Luckily there's a bit more to the show than that.  Things turned around in the second half of the episode, when the jokes fell away in favor of the show's artistic prowess.  The pure visual splendor on display, awash with vivid colors and psychedelic designs, was much more in line with the boldness of Watanabe's previous work.  That's where the true core of Space Dandy lies, in its ability to irreverently treat its world like a sandbox for its playful "anything goes" mentality.  The next few episodes still featured some of the hammy elements that nearly brought down the pilot, but it was always saved by just how wild the show was willing to get, offering up a new flavor with every new episode, and sometimes switching things up in the middle of one.  This extreme tonal variation is a Watanabe staple, but his previous shows never reached the pure comedic lunacy that Dandy does.

No episode exemplifies that sense of insanity more than "Sometimes You Can't Live Without Dying, Baby," the show's 4th episode.  In it, Meow gets bitten by an alien that turns him into a zombie.  The genius of the rest of the episode is in just how far it takes this standard concept.  Soon the zombie outbreak spreads -- even robot QT becomes zombified, her growl sounding like an autotuned R&B song -- to the point where Dandy himself becomes a zombie.  And that's just the first half of the episode.  It just keeps going and going with the idea, hilariously examining how life insurance changes in the wake of the zombie apocalypse.  The true star of the episode is the show's narrator, who languidly describes the progression of events, from the assassins in charge of killing the zombies so they no longer cash in on their insurance to the zombies' inexplicable love of malls.  But eventually even he can't escape the outbreak, as the episode ends with him somehow becoming a zombie as well.  It's a brilliant, bizarre, and ballsy episode that will be remembered as the show's first true sign of greatness if it ends up being one of the great anime of our time.

It'd be hard to match the ridiculous heights that the zombie episode did, so the show rightfully pared things down for its 5th episode, where Dandy bonds with an alien girl who's on the run.  It's the most Bebop-esque episode the show has had so far, matching that show's somber tone and showing a more mature side to the often juvenile Dandy.  Even still, at times it also seemed like a bizarre parody of those stories where an adult takes a troubled kid under their wing.  Further proof that the show can't be nailed down comes from its most recent episode, in which Meow and Dandy become embroiled in a war between the two species inhabiting a planet they land on.  The cause of the war: one side only wears vests and the other only wears pants.  At the point we find them, both species have been whittled down to only one member each, and Meow and Dandy get roped into things, choosing sides in this tiny and petty battle.  The severe incompetence displayed by both sides makes for a funny episode that only somebody with a truly warped mind could think of.
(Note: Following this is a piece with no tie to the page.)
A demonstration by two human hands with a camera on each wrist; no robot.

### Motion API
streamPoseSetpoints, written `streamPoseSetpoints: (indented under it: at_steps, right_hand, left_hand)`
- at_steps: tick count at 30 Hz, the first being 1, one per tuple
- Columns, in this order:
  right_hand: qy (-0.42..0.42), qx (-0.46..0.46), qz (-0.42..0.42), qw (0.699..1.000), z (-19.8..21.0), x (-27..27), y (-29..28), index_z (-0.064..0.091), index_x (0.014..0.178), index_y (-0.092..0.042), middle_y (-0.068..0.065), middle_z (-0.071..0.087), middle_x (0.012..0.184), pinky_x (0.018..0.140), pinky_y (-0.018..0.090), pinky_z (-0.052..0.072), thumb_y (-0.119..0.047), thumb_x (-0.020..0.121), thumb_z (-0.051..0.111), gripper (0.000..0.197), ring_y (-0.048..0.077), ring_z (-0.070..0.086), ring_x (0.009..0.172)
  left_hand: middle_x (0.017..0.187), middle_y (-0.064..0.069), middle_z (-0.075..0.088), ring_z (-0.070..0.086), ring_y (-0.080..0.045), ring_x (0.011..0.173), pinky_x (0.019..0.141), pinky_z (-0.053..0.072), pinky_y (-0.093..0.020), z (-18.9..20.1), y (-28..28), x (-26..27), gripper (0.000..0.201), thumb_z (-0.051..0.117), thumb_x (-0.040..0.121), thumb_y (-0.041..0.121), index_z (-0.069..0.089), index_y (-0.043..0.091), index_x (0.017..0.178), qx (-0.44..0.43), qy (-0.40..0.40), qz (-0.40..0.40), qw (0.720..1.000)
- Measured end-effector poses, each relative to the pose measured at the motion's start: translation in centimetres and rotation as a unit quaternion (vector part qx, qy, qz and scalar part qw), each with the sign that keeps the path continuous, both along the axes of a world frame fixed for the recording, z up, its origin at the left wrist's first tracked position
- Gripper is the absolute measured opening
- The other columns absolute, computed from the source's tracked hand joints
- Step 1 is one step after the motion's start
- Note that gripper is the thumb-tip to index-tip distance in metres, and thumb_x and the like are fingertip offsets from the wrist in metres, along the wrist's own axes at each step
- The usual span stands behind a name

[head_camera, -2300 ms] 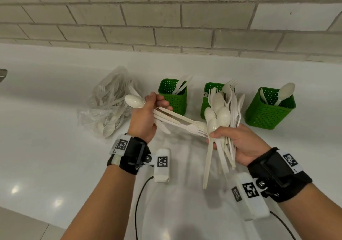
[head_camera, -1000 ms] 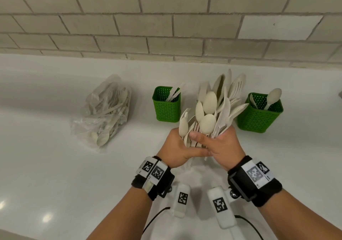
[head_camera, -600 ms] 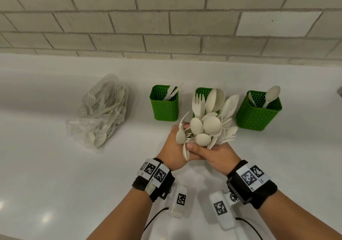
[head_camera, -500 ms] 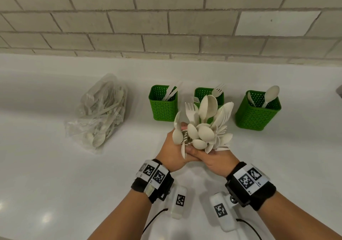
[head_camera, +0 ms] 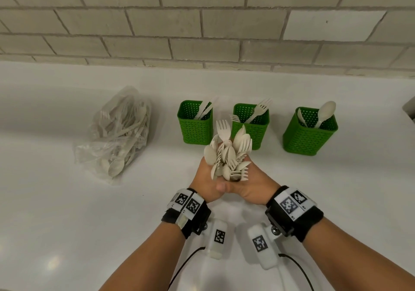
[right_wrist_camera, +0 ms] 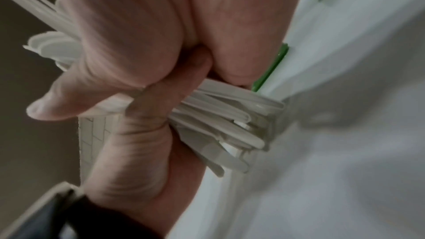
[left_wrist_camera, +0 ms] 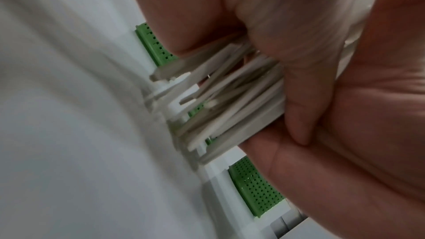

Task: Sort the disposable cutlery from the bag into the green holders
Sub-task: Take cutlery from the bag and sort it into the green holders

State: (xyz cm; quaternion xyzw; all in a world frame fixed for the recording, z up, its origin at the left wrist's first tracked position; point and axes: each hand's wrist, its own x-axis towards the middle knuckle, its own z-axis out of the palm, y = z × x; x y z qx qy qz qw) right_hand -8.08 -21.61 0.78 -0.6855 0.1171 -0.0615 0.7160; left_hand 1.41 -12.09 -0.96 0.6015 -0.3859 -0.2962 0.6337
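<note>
On the white counter (head_camera: 56,201), from left to right:

1. Bag (head_camera: 116,131). Clear plastic, lying on its side well left of the holders. It contains pale forks and spoons. No print is legible on it.

2. Left holder (head_camera: 195,131). Green, perforated, upright. Two pale pieces lean in it; their type cannot be told.

3. Left hand (head_camera: 207,184). Fingers curled and clamped on the bundle (head_camera: 229,156) from the left. The left wrist view shows the handle ends (left_wrist_camera: 220,108) projecting below the hand toward the counter.

4. Bundle. Mixed forks and spoons, heads up, held upright between both hands, in front of the left and middle holders and above the counter. One fork (head_camera: 224,131) stands taller than the rest.

5. Middle holder (head_camera: 258,133). Green, upright, partly hidden by the bundle. It contains forks, tines up.

6. Right hand (head_camera: 253,187). Fingers curled and clamped on the bundle from the right, touching the left hand. In the right wrist view the handle ends (right_wrist_camera: 230,130) fan out below the hand.

7. Right holder (head_camera: 310,138). Green, tilted in the wide-angle view, apart from the hands. It contains spoons, bowls up.

Markings: each wrist carries a black band (head_camera: 197,216) with white tags bearing black square code patterns. Small characters beside the codes are too small to read. The white camera modules (head_camera: 217,239) below the wrists carry similar codes.

A pale brick wall (head_camera: 202,21) runs behind the counter.
</note>
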Motion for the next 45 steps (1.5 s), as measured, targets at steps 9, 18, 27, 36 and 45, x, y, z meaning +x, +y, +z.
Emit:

In just 6 weeks, Space Dandy has emerged as something truly special.  It's in rarefied air, belonging with shows like Community and Black Mirror when it comes to not knowing what to expect from it on any given week.  The show may have some rough edges and lapses into immaturity, but it's ultimately a fun way to spend 30 minutes.  If you're looking for the sophistication of Cowboy Bebop or Samurai Champloo, you're going to have to throw those expectations out of the door, because this is not either of those.  So just sit back and enjoy the ride, baby!


  1. I figured you were going to jump into this, I haven't had the chance to check it out yet, but from the way you describe it, it's definitely worth my time, so I'll probably try to check it out next week.

    1. Still need to check this out; will do eventually.

    2. It's gotten even better since I wrote this post. This show is like a...I don't even know. It's bizarre and brilliant and bold. You never know what you're going to get each week.